Reciprocamente pensando:  «[…]E se non avessi provocato quello stupido incidente in moto, l’estate scorsa non avrei incontrato lei in quel vicolo sul retro di casa mia, e se non l’avessi incontrata, forse lei non avrebbe mai saputo nulla del pozzo dei Miyawaki, quindi non le sarebbe venuta quella voglia sulla guancia. […]Posso dirle soltanto una cosa: la preferivo quando non aveva la voglia.

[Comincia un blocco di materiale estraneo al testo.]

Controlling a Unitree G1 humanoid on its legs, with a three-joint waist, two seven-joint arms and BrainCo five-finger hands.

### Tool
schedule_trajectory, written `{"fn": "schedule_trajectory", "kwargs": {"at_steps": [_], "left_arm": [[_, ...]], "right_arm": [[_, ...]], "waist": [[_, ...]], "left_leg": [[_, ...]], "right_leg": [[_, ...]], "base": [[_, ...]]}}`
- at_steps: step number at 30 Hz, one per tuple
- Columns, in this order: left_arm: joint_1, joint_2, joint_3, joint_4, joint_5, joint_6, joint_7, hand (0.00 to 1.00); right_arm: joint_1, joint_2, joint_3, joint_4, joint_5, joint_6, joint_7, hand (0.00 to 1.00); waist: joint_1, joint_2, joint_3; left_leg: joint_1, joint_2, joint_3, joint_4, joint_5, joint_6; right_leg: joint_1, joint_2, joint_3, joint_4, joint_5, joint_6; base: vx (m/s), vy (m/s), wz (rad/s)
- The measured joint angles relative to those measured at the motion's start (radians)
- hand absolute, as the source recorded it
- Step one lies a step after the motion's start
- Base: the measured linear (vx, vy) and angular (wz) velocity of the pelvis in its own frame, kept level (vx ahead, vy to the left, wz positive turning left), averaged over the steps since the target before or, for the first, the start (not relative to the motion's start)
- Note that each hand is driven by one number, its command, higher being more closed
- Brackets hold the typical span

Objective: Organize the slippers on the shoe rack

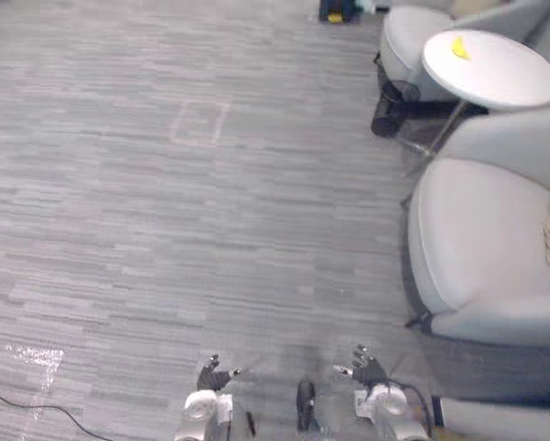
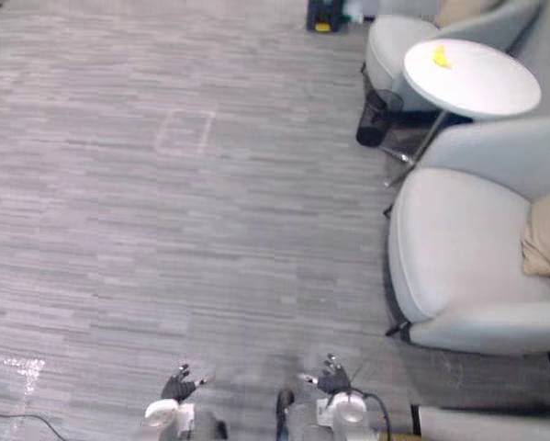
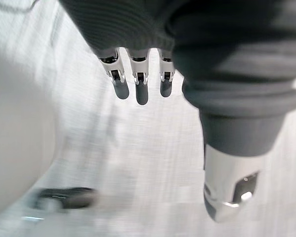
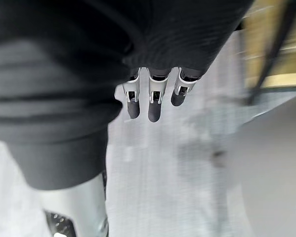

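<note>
Grey carpet lies below left hand and right hand, fingers loosely spread, holding nothing.

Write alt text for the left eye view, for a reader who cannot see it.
The left hand and the right hand are open and empty at the bottom edge, above grey carpet. To the right stand a light grey armchair and a round white table with a small yellow object on it.
</note>
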Motion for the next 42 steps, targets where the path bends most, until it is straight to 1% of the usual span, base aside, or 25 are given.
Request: {"fn": "schedule_trajectory", "kwargs": {"at_steps": [4, 5, 6, 7, 9, 11, 12, 13, 14, 16, 18, 20, 23, 24, 25, 26, 27, 28, 29, 31, 33, 34, 36, 38, 42], "left_arm": [[-0.020, -0.009, -0.001, -0.010, -0.007, -0.001, 0.000, 0.00], [-0.021, -0.010, -0.003, -0.010, -0.007, -0.002, 0.000, 0.00], [-0.013, -0.009, -0.008, -0.008, -0.008, -0.002, 0.000, 0.00], [-0.006, 0.008, -0.010, -0.001, -0.009, -0.002, 0.000, 0.00], [-0.012, 0.025, -0.012, 0.013, -0.011, -0.002, 0.000, 0.00], [-0.015, 0.033, -0.012, 0.033, -0.012, -0.001, -0.001, 0.00], [-0.008, 0.031, -0.018, 0.047, -0.012, 0.002, -0.001, 0.00], [-0.003, 0.031, -0.029, 0.053, -0.012, 0.003, -0.001, 0.00], [-0.001, 0.039, -0.054, 0.053, -0.012, 0.004, -0.001, 0.00], [0.004, 0.048, -0.062, 0.057, -0.012, 0.003, -0.002, 0.00], [-0.004, 0.049, -0.060, 0.072, -0.012, 0.003, -0.002, 0.00], [-0.011, 0.044, -0.060, 0.079, -0.011, 0.003, -0.003, 0.00], [-0.017, 0.042, -0.060, 0.082, -0.002, 0.003, -0.006, 0.00], [-0.014, 0.038, -0.060, 0.084, 0.005, 0.004, -0.007, 0.00], [-0.016, 0.034, -0.059, 0.093, 0.007, 0.004, -0.008, 0.00], [-0.021, 0.019, -0.051, 0.098, 0.008, 0.002, -0.013, 0.00], [-0.022, 0.015, -0.051, 0.097, 0.009, 0.002, -0.014, 0.00], [-0.023, 0.007, -0.048, 0.097, 0.011, 0.002, -0.019, 0.00], [-0.022, -0.005, -0.023, 0.093, 0.026, 0.003, -0.024, 0.00], [-0.008, -0.011, -0.007, 0.079, 0.026, 0.003, -0.027, 0.00], [0.024, -0.010, 0.041, 0.032, 0.026, 0.003, -0.026, 0.00], [0.036, -0.008, 0.042, 0.023, 0.026, 0.002, -0.025, 0.00], [0.053, -0.007, 0.051, -0.026, 0.025, 0.001, -0.024, 0.00], [0.058, -0.013, 0.061, -0.032, 0.025, 0.000, -0.023, 0.00], [0.053, -0.015, 0.061, -0.032, 0.024, -0.007, -0.020, 0.00]], "right_arm": [[0.026, 0.002, -0.018, -0.022, 0.019, 0.001, -0.002, 0.00], [0.038, 0.002, -0.035, -0.021, 0.019, 0.002, -0.002, 0.00], [0.045, -0.011, -0.042, -0.012, 0.018, 0.003, -0.006, 0.00], [0.028, -0.013, -0.043, 0.032, 0.018, 0.008, -0.008, 0.00], [0.019, -0.007, -0.042, 0.052, 0.017, 0.010, -0.007, 0.00], [0.021, -0.006, -0.044, 0.067, 0.016, 0.011, -0.003, 0.00], [0.029, -0.006, -0.053, 0.070, 0.015, 0.012, 0.001, 0.00], [0.040, 0.000, -0.064, 0.067, 0.015, 0.012, 0.005, 0.00], [0.039, 0.000, -0.081, 0.064, 0.016, 0.011, 0.005, 0.00], [0.040, -0.002, -0.081, 0.061, 0.016, 0.009, 0.005, 0.00], [0.039, -0.007, -0.087, 0.053, 0.016, 0.006, 0.005, 0.00], [0.038, -0.008, -0.100, 0.049, 0.017, 0.002, 0.006, 0.00], [0.028, 0.007, -0.122, 0.048, 0.018, -0.002, 0.005, 0.00], [0.030, 0.008, -0.122, 0.045, 0.018, -0.003, 0.005, 0.00], [0.030, 0.008, -0.124, 0.040, 0.017, -0.002, 0.005, 0.00], [0.028, 0.003, -0.128, 0.030, 0.016, 0.001, 0.004, 0.00], [0.028, 0.003, -0.130, 0.027, 0.016, 0.002, 0.004, 0.00], [0.028, 0.000, -0.133, 0.021, 0.016, 0.002, 0.004, 0.00], [0.034, 0.000, -0.126, 0.015, 0.016, 0.003, 0.005, 0.00], [0.038, -0.003, -0.115, 0.012, 0.016, 0.006, 0.006, 0.00], [0.039, 0.003, -0.091, 0.010, 0.017, 0.011, 0.005, 0.00], [0.040, 0.005, -0.080, 0.011, 0.017, 0.011, 0.004, 0.00], [0.040, 0.024, -0.073, 0.010, 0.017, 0.013, 0.005, 0.00], [0.039, 0.033, -0.072, 0.012, 0.017, 0.016, 0.006, 0.00], [0.029, 0.032, -0.072, 0.020, 0.014, 0.020, 0.005, 0.00]], "waist": [[0.013, 0.000, -0.001], [0.013, -0.003, -0.003], [0.016, 0.011, -0.013], [0.021, -0.009, -0.023], [0.017, -0.038, -0.045], [0.016, -0.051, -0.053], [0.011, -0.051, -0.052], [0.005, -0.052, -0.052], [-0.006, -0.053, -0.053], [-0.009, -0.042, -0.047], [-0.023, -0.037, -0.048], [-0.037, -0.029, -0.048], [-0.040, -0.040, -0.048], [-0.043, -0.040, -0.046], [-0.050, -0.042, -0.056], [-0.047, -0.010, -0.065], [-0.049, -0.006, -0.064], [-0.055, 0.004, -0.064], [-0.061, 0.011, -0.061], [-0.055, 0.015, -0.060], [-0.034, 0.016, -0.059], [-0.026, 0.009, -0.058], [0.006, -0.002, -0.056], [0.017, -0.001, -0.056], [0.022, -0.008, -0.064]], "left_leg": [[-0.085, 0.002, 0.121, -0.259, 0.024, 0.036], [-0.093, -0.023, 0.151, -0.377, 0.063, 0.060], [-0.095, -0.063, 0.163, -0.545, 0.166, 0.087], [-0.094, -0.107, 0.150, -0.570, 0.222, 0.122], [-0.090, -0.160, 0.146, -0.599, 0.207, 0.136], [-0.056, -0.214, 0.117, -0.611, 0.162, 0.146], [-0.013, -0.240, 0.088, -0.622, 0.135, 0.151], [0.033, -0.265, 0.052, -0.644, 0.114, 0.152], [0.102, -0.283, 0.003, -0.668, 0.093, 0.151], [0.187, -0.291, -0.047, -0.708, 0.081, 0.147], [0.299, -0.275, -0.119, -0.791, 0.080, 0.147], [0.338, -0.257, -0.141, -0.826, 0.072, 0.134], [0.431, -0.241, -0.166, -0.881, 0.029, 0.087], [0.461, -0.237, -0.169, -0.881, 0.003, 0.072], [0.487, -0.227, -0.170, -0.881, -0.003, 0.065], [0.491, -0.194, -0.158, -0.838, 0.020, 0.030], [0.488, -0.189, -0.156, -0.819, 0.025, 0.020], [0.479, -0.180, -0.155, -0.767, 0.034, 0.007], [0.394, -0.138, -0.158, -0.485, 0.051, -0.022], [0.292, -0.093, -0.161, -0.219, 0.127, -0.063], [0.141, -0.007, -0.121, 0.118, 0.105, -0.047], [0.113, 0.003, -0.101, 0.141, 0.093, -0.031], [0.021, 0.020, -0.034, 0.034, 0.040, 0.008], [-0.012, 0.002, -0.020, -0.135, 0.022, 0.013], [-0.058, -0.125, -0.190, -0.623, 0.105, -0.019]], "right_leg": [[0.101, -0.042, -0.079, -0.076, -0.028, 0.047], [0.126, -0.057, -0.107, -0.084, -0.040, 0.067], [0.144, -0.059, -0.125, -0.088, -0.065, 0.104], [0.161, -0.087, -0.122, -0.086, -0.092, 0.136], [0.155, -0.127, -0.123, -0.066, -0.088, 0.144], [0.117, -0.181, -0.106, 0.107, -0.088, 0.149], [0.077, -0.214, -0.091, 0.277, -0.062, 0.183], [0.025, -0.240, -0.062, 0.462, 0.007, 0.174], [-0.057, -0.234, 0.007, 0.661, -0.011, 0.170], [-0.136, -0.192, 0.047, 0.757, -0.076, 0.160], [-0.255, -0.118, 0.038, 0.646, -0.147, 0.109], [-0.320, -0.090, 0.023, 0.517, -0.144, 0.103], [-0.397, -0.066, 0.006, 0.174, 0.020, 0.087], [-0.400, -0.062, 0.003, 0.135, 0.131, 0.064], [-0.387, -0.057, 0.003, 0.150, 0.185, 0.023], [-0.381, -0.045, -0.016, 0.204, 0.116, 0.003], [-0.378, -0.044, -0.022, 0.214, 0.099, -0.003], [-0.357, -0.037, -0.034, 0.224, 0.074, -0.007], [-0.275, -0.015, -0.041, 0.201, 0.029, -0.015], [-0.206, 0.007, -0.033, 0.162, 0.009, -0.025], [-0.079, 0.053, 0.017, 0.102, -0.029, -0.051], [-0.047, 0.056, 0.037, 0.085, -0.038, -0.057], [0.054, 0.052, 0.114, 0.017, -0.043, -0.040], [0.102, 0.039, 0.164, -0.014, -0.050, -0.027], [0.166, -0.033, 0.292, -0.056, -0.110, 0.036]], "base": [[0.31, 0.045, 0.51], [0.47, 0.205, 0.71], [0.56, 0.283, 0.71], [0.42, 0.230, 0.48], [0.35, 0.176, 0.46], [0.47, 0.250, 0.64], [0.49, 0.258, 0.72], [0.59, 0.272, 1.07], [0.50, 0.177, 1.02], [0.52, 0.085, 0.95], [0.61, -0.016, 1.02], [0.43, -0.082, 0.78], [0.52, -0.167, 0.44], [0.68, -0.268, 0.26], [0.80, -0.314, 0.21], [0.58, -0.220, 0.16], [0.54, -0.224, 0.14], [0.41, -0.191, 0.20], [0.61, -0.275, 0.16], [0.49, -0.183, -0.10], [0.45, -0.102, -0.64], [0.43, -0.070, -0.79], [0.41, -0.022, -0.93], [0.44, 0.083, -0.88], [0.50, 0.260, -1.00]]}}
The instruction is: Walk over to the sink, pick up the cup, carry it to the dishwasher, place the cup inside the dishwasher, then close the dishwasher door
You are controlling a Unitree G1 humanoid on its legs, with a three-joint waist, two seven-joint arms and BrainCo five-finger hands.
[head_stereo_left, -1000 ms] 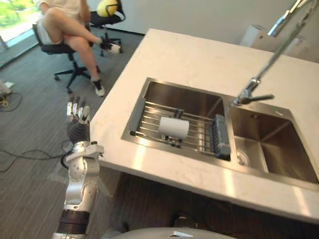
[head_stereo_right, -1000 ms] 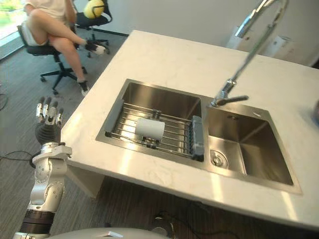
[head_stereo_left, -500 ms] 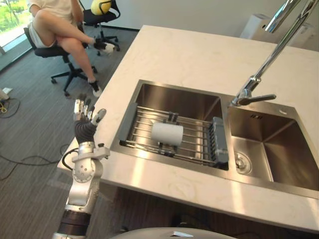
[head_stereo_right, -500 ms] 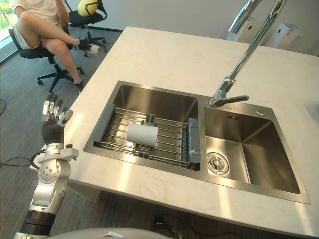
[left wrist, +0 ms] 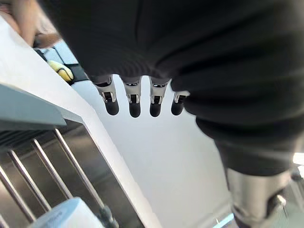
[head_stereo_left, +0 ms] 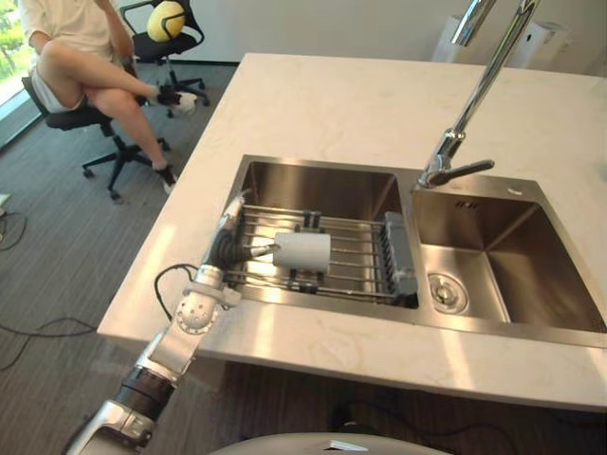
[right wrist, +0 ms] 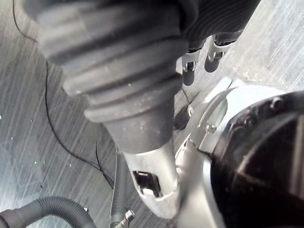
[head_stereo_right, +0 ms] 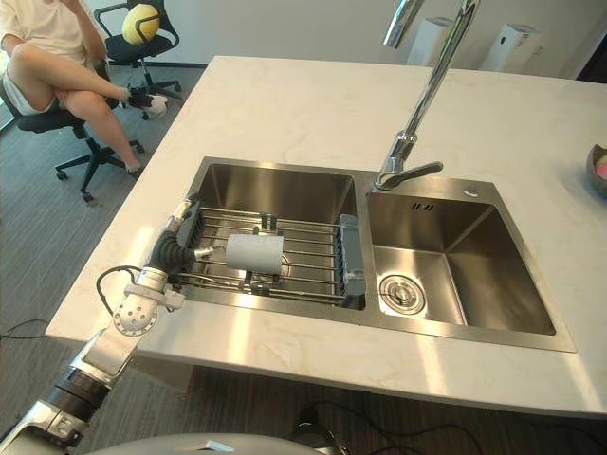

Anzi, mi correggo. […] La mia opinione è questa, Signor Uccello-giraviti: quella voglia forse le porterà qualcosa di importante. Però le sta anche rubando qualcosa. Una sorta di scambio, insomma. Ma a forza di farsi rubare cose in quel modo, fra poco di lei non resterà più niente».

Reciprocamente pensando: «Arrivederci, Kasahara May. Prego perché qualcosa ti protegga sempre. Stavi benissimo in bikini».